» WHAT THE EXERCISE ASKS:
Every line of the listing below should be written out exactly, minus its pictures.

:: DATASET EXCERPT ::

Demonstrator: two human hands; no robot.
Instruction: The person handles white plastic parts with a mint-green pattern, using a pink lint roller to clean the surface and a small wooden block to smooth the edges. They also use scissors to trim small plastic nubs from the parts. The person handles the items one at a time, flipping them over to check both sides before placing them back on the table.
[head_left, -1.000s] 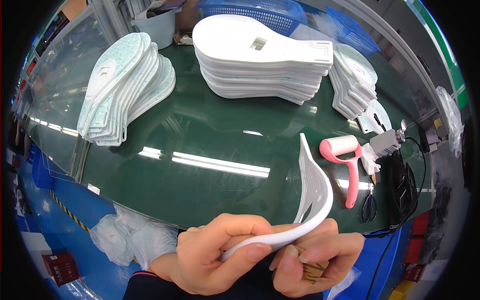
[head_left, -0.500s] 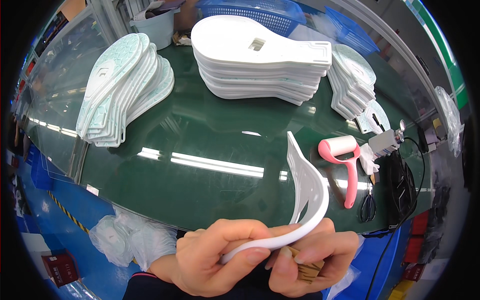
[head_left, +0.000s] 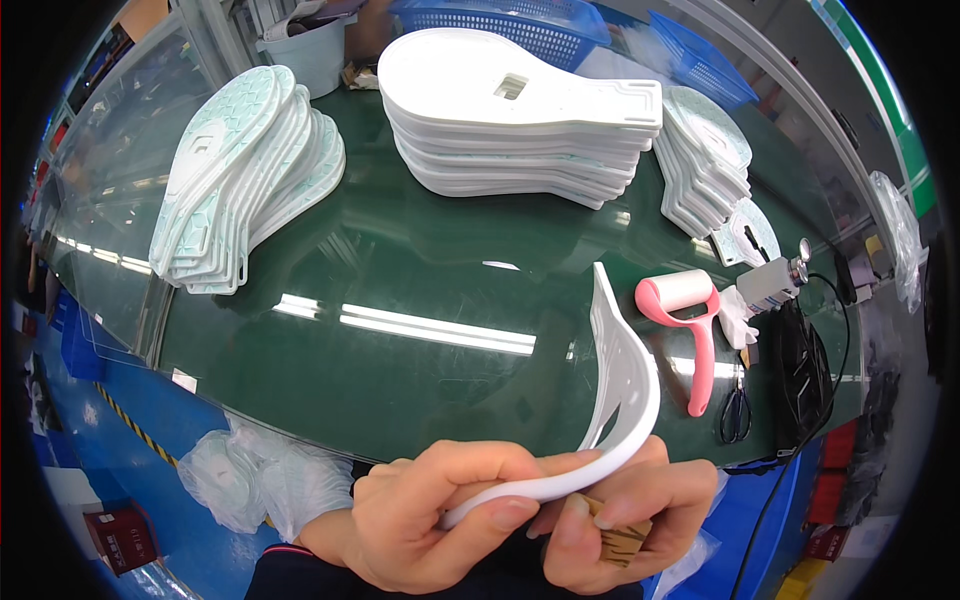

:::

» PROBLEM SOLUTION:
Demonstrator: two human hands; no robot.
Instruction: The person handles white plastic parts with a mint-green pattern, using a pink lint roller to clean the surface and a small wooden block to smooth the edges. They also use scissors to trim small plastic nubs from the parts. The person handles the items one at a time, flipping them over to check both sides before placing them back on the table.
[head_left, -1.000s] 
[head_left, -0.500s] 
[head_left, +0.000s] 

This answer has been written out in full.